▶ _TASK TO COMPLETE_
Produce as output only the lines below starting at the line with "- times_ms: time" and continuing through the line with "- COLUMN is", each one exactly as written.

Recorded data
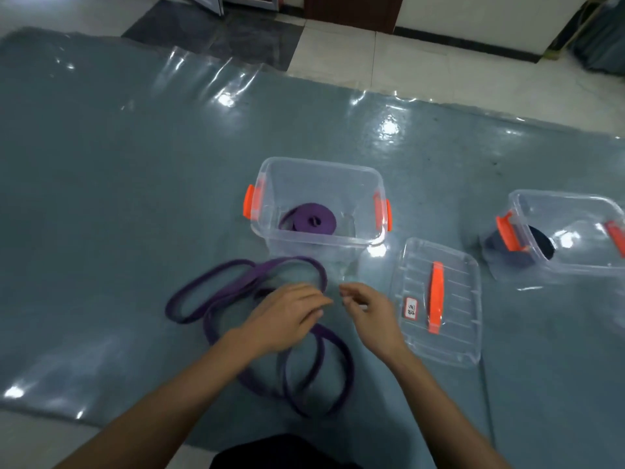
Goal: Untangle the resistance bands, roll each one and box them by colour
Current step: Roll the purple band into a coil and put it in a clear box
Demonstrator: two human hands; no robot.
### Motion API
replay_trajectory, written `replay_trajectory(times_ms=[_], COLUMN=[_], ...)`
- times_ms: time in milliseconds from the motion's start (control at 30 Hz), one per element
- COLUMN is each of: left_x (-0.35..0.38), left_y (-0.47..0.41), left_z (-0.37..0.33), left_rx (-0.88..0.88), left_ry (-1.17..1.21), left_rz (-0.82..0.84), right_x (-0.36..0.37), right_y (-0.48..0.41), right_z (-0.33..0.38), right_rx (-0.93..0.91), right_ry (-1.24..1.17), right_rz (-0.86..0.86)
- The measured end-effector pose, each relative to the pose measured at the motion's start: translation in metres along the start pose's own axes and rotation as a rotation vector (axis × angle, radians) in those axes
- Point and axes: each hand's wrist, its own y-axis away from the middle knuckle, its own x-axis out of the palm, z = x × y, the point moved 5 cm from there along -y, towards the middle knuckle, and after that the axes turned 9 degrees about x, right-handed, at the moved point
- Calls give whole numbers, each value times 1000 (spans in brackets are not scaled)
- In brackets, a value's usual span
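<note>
My left hand (287, 314) lies palm down over the middle of the loose purple bands (220, 270), fingers fairly straight and pointing toward the other hand. Nothing is pinched that I can see, and blur hides whether the fingertips actually press a strand or only hover on it. My right hand (370, 313) is just beside it, apart from the rubber, fingers loosely curled with thumb and forefinger close together but holding nothing I can make out. I judge the left is there to pin the knot flat, so the right can pick out a single strand.

The bands sprawl in several overlapping loops on the mat (101, 198), some fanning out to my left, others trailing back toward my knees. They cross under my left palm, so that is likely where the tangle sits.

Just beyond the loops stands the open clear box (321, 164) with orange latches, and one rolled purple band (313, 221) already lies flat on its floor. This colour's home is therefore within easy reach. Its lid (453, 340) rests on the mat by my right wrist, orange handle (436, 296) up and a small label (411, 308) showing, parked out of the way. Farther right, well apart, a second box (575, 269) holds a dark roll (541, 245), which keeps that colour separate.
</note>
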Motion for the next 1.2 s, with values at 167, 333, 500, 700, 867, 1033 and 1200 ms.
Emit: replay_trajectory(times_ms=[167, 333, 500, 700, 867, 1033, 1200], left_x=[49, 67, 52, 7, -17, -37, -33], left_y=[20, 25, 20, -4, -41, -77, -100], left_z=[-4, -11, -21, -47, -86, -126, -158], left_rx=[-99, -145, -213, -450, -443, -330, -276], left_ry=[-63, -222, -235, 47, 296, 279, 398], left_rz=[231, 331, 191, -163, -408, -499, -519], right_x=[14, 16, 1, -76, -125, -160, -176], right_y=[22, 40, 39, 44, 63, 84, 100], right_z=[-76, -100, -90, -5, 62, 105, 128], right_rx=[185, 147, 76, -256, -467, -595, -618], right_ry=[340, 498, 515, 243, 18, -123, -215], right_rz=[226, 247, 85, -297, -404, -456, -429])
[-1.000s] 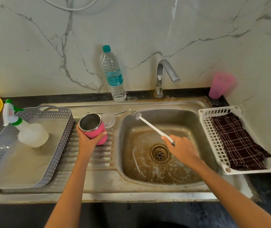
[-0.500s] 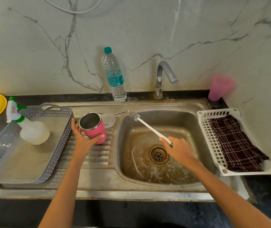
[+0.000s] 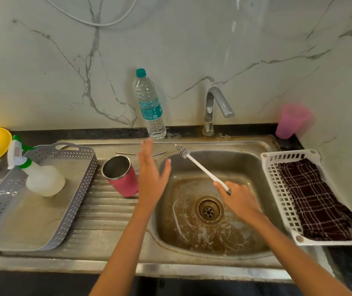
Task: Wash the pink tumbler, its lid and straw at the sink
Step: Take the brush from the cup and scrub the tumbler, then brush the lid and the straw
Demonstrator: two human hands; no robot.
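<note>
I record the left hand (image 3: 151, 178) with fingers straight and spread, holding nothing; it hovers just right of the pink tumbler (image 3: 120, 177); I cannot tell whether they touch; the tumbler stands upright, mouth open, on the drainboard (image 3: 106, 212) beside the sink basin (image 3: 192, 233). The right hand (image 3: 240, 202) has its fingers curled round the white handle of the bottle brush (image 3: 200, 167); its bristle head is raised over the basin's far corner. The left hand hides the middle of a thin metal straw (image 3: 126, 153) lying behind the tumbler; the teal label on the water bottle (image 3: 149, 103) is unreadable; the spray bottle (image 3: 42, 178) label likewise.
</note>
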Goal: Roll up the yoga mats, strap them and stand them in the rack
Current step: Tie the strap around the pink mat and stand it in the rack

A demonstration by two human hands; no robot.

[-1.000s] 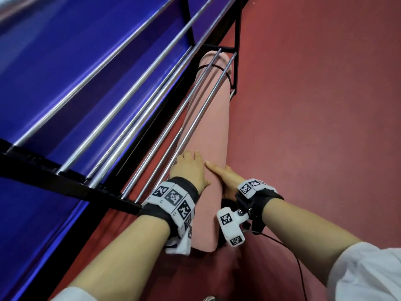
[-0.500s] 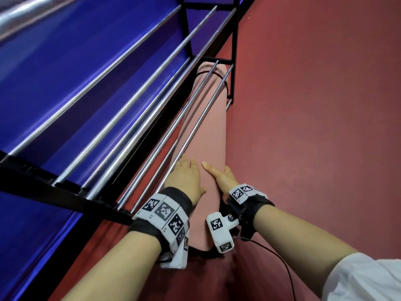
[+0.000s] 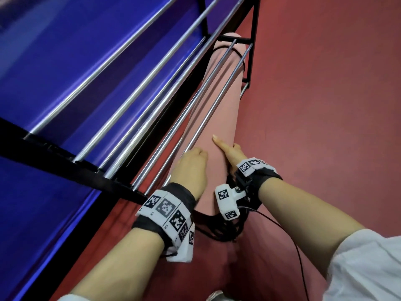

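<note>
The pink rolled mat (image 3: 217, 109) lies under the rack's (image 3: 121, 187) lowest rails (image 3: 196, 118). The left hand (image 3: 192, 168) and right hand (image 3: 231, 152) both hold it, fingers curled round its sides. I'd push evenly, so the strap (image 3: 242, 61) doesn't snag.

Looks like a gym or yoga studio storage corner to me. The ground is that dull red sports-type floor (image 3: 325, 105), no furniture, just a big black-framed rack (image 3: 65, 156) with long shiny metal rails running across it. There's a rolled pink mat (image 3: 219, 118) slotted in behind the rails with a thin black strap (image 3: 243, 63) looped round its far end, and glossy blue padding (image 3: 54, 40) filling the whole side behind the rack.
</note>
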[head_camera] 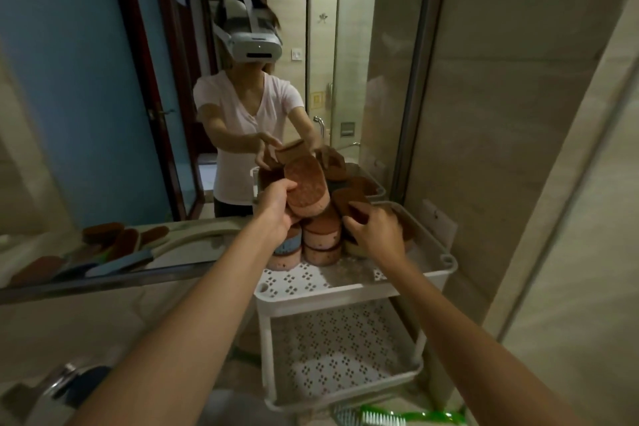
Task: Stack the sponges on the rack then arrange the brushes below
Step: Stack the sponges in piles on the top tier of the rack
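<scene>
The left hand (276, 206) grips a pink sponge (307, 188), tilted atop the sponge pile (321, 239) on the top shelf of the rack (345, 290). The right hand (375, 230) curls over a dark sponge (352, 204) at the pile's right (a green brush (383, 418) lies by the rack's foot).

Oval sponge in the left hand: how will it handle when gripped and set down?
Oval sponge is likely light and squashy: the left hand holds it by one edge alone. Its brown scouring face looks rough, so probably not slippery. Set atop the uneven sponge stack, it may tip.
</scene>
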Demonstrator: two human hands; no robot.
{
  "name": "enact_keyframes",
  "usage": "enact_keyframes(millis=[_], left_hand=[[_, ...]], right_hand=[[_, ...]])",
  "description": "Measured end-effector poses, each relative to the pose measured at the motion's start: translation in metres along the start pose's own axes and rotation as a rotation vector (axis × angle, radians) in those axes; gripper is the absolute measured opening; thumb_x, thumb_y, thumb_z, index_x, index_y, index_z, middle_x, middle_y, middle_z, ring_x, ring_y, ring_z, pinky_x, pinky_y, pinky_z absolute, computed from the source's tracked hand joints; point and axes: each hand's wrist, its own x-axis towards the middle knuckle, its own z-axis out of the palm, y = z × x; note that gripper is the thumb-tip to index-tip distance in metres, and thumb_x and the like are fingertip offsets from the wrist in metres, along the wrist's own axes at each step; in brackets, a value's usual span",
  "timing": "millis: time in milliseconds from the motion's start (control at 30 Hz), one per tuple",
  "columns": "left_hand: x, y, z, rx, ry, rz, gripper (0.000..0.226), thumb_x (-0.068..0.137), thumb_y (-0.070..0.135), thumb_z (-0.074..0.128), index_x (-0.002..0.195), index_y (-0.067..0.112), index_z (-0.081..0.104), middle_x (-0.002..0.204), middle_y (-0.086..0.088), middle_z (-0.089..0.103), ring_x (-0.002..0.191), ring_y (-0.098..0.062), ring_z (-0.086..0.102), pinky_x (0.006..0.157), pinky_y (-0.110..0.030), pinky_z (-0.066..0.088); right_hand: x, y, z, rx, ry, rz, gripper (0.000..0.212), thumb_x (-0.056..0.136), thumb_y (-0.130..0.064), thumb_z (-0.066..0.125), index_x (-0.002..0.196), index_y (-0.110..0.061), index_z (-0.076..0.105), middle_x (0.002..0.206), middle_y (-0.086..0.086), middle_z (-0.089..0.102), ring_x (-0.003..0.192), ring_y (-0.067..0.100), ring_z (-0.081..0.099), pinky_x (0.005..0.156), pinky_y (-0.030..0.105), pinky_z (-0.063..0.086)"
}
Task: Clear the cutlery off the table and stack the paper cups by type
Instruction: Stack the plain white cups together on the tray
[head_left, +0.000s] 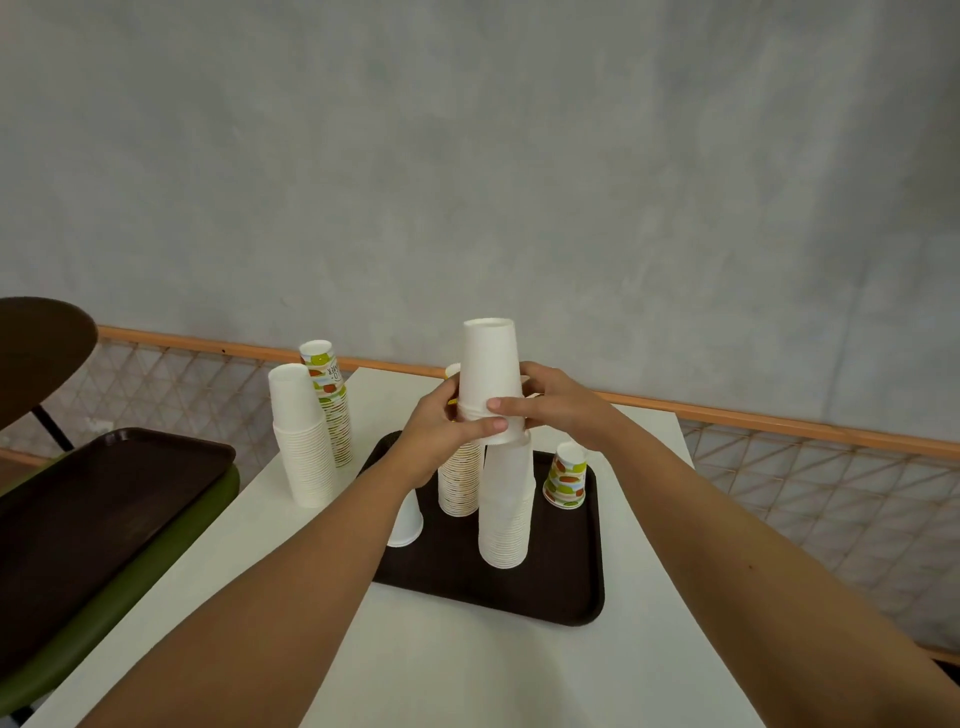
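Desk, white; carries one dark tray. On the tray, all cups mouth-down: tall white stack; patterned stack just behind it; single patterned cup to the right; single white cup partly hidden by the left forearm. Held white cups – a few nested – directly over the tall white stack, pinched by the left grip and right grip from either side. Left of the tray, on the desk: second white stack; second patterned stack, touching. Off the desk – spare tray on a green seat; orange rail; grey wall.
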Motion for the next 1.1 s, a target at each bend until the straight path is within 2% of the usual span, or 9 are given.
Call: enact_keyframes(millis=[133, 233, 333, 533, 633, 700, 800, 933, 1100], left_hand=[[0.011, -0.003, 0.011, -0.005, -0.03, 0.004, 0.074, 0.07, 0.016, 0.08, 0.134, 0.023, 0.043, 0.126, 0.001, 0.058, 0.116, -0.019, 0.055, 0.097, -0.038, 0.049], [0.017, -0.007, 0.02, 0.025, -0.031, -0.014, 0.078, 0.07, 0.017, 0.08, 0.136, 0.024, 0.04, 0.128, 0.002, 0.055, 0.118, -0.018, 0.053, 0.093, -0.032, 0.047], [0.02, -0.013, 0.027, 0.097, -0.043, -0.049, 0.081, 0.072, 0.019, 0.079, 0.14, 0.024, 0.034, 0.133, 0.001, 0.05, 0.123, -0.019, 0.047, 0.099, -0.036, 0.043], [0.017, -0.027, 0.031, 0.188, -0.129, -0.114, 0.088, 0.074, 0.023, 0.077, 0.145, 0.027, 0.025, 0.143, 0.003, 0.041, 0.134, -0.02, 0.037, 0.102, -0.036, 0.037], [0.016, -0.031, 0.028, 0.209, -0.112, -0.148, 0.098, 0.073, 0.026, 0.078, 0.149, 0.027, 0.016, 0.151, 0.003, 0.031, 0.139, -0.018, 0.03, 0.109, -0.041, 0.031], [0.014, -0.03, 0.024, 0.191, -0.09, -0.146, 0.1, 0.072, 0.027, 0.079, 0.149, 0.027, 0.016, 0.151, 0.003, 0.031, 0.139, -0.018, 0.031, 0.109, -0.039, 0.03], [0.011, -0.026, 0.016, 0.166, -0.036, -0.131, 0.09, 0.074, 0.028, 0.077, 0.146, 0.028, 0.024, 0.146, 0.002, 0.038, 0.135, -0.019, 0.037, 0.106, -0.037, 0.032], [0.007, -0.02, 0.004, 0.116, 0.104, -0.12, 0.06, 0.082, 0.026, 0.07, 0.135, 0.023, 0.041, 0.126, -0.001, 0.053, 0.117, -0.019, 0.052, 0.098, -0.034, 0.041], [-0.001, -0.017, -0.017, 0.155, 0.286, -0.112, 0.035, 0.085, 0.027, 0.066, 0.117, 0.02, 0.054, 0.107, 0.001, 0.058, 0.106, -0.02, 0.057, 0.095, -0.041, 0.049]], right_hand=[[0.002, 0.011, -0.008, 0.022, 0.079, -0.009, 0.068, 0.074, -0.033, 0.078, 0.133, -0.019, 0.047, 0.12, 0.003, 0.059, 0.109, 0.02, 0.058, 0.094, 0.043, 0.051], [0.003, 0.022, -0.01, 0.013, 0.12, -0.002, 0.067, 0.073, -0.032, 0.078, 0.131, -0.021, 0.047, 0.119, 0.001, 0.058, 0.109, 0.019, 0.056, 0.094, 0.039, 0.05], [0.003, 0.032, -0.008, 0.003, 0.126, 0.02, 0.07, 0.074, -0.033, 0.077, 0.134, -0.022, 0.043, 0.124, 0.0, 0.055, 0.11, 0.017, 0.054, 0.089, 0.033, 0.049], [0.0, 0.049, -0.005, -0.02, 0.053, 0.06, 0.068, 0.079, -0.03, 0.073, 0.137, -0.025, 0.038, 0.125, -0.005, 0.051, 0.113, 0.017, 0.052, 0.081, 0.023, 0.046], [0.001, 0.048, -0.007, -0.019, 0.062, 0.097, 0.066, 0.079, -0.036, 0.073, 0.136, -0.029, 0.04, 0.126, -0.001, 0.051, 0.113, 0.017, 0.051, 0.087, 0.026, 0.044], [0.001, 0.045, -0.008, -0.028, 0.079, 0.089, 0.064, 0.08, -0.041, 0.07, 0.136, -0.029, 0.04, 0.126, 0.0, 0.05, 0.112, 0.017, 0.051, 0.089, 0.028, 0.042], [0.001, 0.036, -0.007, -0.019, 0.136, 0.04, 0.058, 0.082, -0.043, 0.067, 0.133, -0.028, 0.043, 0.124, 0.001, 0.052, 0.111, 0.017, 0.052, 0.087, 0.028, 0.044], [0.002, 0.018, -0.004, 0.051, 0.271, -0.076, 0.047, 0.083, -0.035, 0.069, 0.124, -0.02, 0.052, 0.111, 0.008, 0.06, 0.1, 0.019, 0.058, 0.074, 0.019, 0.046], [0.004, -0.013, 0.012, -0.006, 0.405, -0.198, 0.037, 0.086, -0.028, 0.066, 0.119, -0.013, 0.056, 0.094, 0.002, 0.059, 0.078, 0.006, 0.053, 0.066, 0.013, 0.043]])
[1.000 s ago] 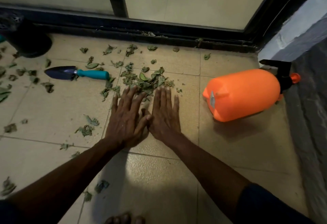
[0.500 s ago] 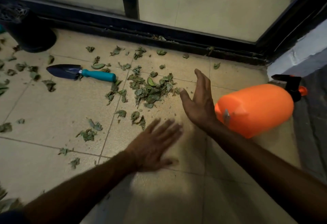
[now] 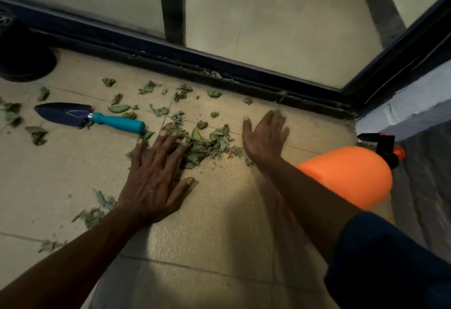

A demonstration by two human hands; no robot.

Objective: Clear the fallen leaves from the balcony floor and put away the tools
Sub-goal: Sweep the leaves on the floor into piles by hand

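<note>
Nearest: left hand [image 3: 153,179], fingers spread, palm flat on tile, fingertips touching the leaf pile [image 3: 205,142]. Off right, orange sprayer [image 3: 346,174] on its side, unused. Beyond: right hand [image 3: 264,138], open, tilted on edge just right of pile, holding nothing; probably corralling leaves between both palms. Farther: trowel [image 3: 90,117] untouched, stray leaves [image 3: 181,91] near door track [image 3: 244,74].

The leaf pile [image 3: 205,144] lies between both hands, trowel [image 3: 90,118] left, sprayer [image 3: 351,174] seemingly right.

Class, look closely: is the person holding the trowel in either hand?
No, the trowel lies on the floor, while the left hand and right hand are open either side of the leaf pile.
</note>
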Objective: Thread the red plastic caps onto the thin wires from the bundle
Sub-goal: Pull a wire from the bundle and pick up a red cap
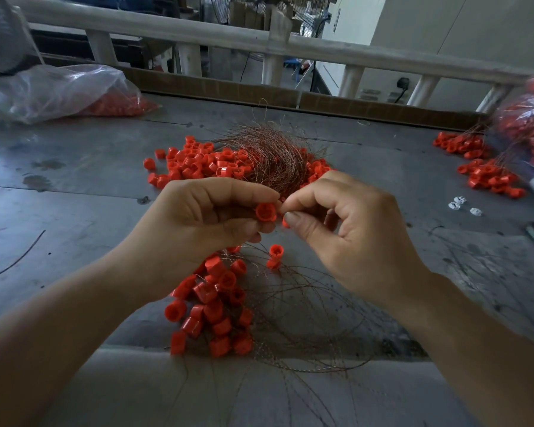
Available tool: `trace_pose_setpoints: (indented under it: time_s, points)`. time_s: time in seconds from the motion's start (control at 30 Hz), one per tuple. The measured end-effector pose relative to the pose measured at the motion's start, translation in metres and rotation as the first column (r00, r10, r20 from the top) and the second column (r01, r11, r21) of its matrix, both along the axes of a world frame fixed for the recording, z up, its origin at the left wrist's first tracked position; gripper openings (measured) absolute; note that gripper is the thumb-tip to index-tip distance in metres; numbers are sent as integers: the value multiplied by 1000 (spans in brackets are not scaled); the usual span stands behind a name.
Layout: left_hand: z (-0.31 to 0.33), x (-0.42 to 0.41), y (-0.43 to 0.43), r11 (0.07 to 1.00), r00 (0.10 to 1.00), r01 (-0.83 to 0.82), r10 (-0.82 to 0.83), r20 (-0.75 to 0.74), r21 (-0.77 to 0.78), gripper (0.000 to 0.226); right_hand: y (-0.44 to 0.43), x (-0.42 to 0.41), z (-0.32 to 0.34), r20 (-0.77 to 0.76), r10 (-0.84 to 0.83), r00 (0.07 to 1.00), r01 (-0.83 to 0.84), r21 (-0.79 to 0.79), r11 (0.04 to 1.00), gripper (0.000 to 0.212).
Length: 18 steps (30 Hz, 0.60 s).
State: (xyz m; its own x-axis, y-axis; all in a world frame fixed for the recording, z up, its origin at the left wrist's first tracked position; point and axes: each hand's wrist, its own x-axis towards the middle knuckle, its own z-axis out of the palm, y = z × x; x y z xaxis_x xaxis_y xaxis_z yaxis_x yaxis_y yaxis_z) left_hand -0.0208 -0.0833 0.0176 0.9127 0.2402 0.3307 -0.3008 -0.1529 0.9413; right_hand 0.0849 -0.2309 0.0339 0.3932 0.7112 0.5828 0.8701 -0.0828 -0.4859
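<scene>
My left hand (204, 214) pinches a red plastic cap (265, 211) between thumb and fingers, its open end facing my right hand. My right hand (342, 223) pinches something very thin, probably a wire end, right beside that cap; the wire itself is too fine to make out. Behind my hands lies the bundle of thin copper wires (275, 155) on a pile of loose red caps (198, 161). Below my hands sits a heap of caps (216, 306) strung on wires that loop across the table (90, 167).
A clear plastic bag of red caps (74, 90) lies at the far left. More caps on wires (487, 177) and another bag (527, 124) sit at the right, beside small white pieces (458, 204). A railing (259, 41) runs behind the table.
</scene>
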Motion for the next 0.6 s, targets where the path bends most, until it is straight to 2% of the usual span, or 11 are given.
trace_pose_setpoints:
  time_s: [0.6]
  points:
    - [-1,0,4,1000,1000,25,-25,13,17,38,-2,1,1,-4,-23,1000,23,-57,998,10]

▶ _ANSWER TO THIS TASK_
- times_ms: time in milliseconds from the motion's start (control at 30 Hz), one per element
- COLUMN is each of: left_x (-0.35..0.38), left_y (-0.47..0.41), left_z (-0.37..0.33), left_rx (-0.88..0.88), left_ry (-1.17..1.21), left_rz (-0.82..0.84), right_x (-0.36..0.37), right_y (-0.48..0.41), right_z (-0.33..0.38), right_rx (-0.93..0.91), right_ry (-1.24..1.17), right_rz (-0.86..0.86)

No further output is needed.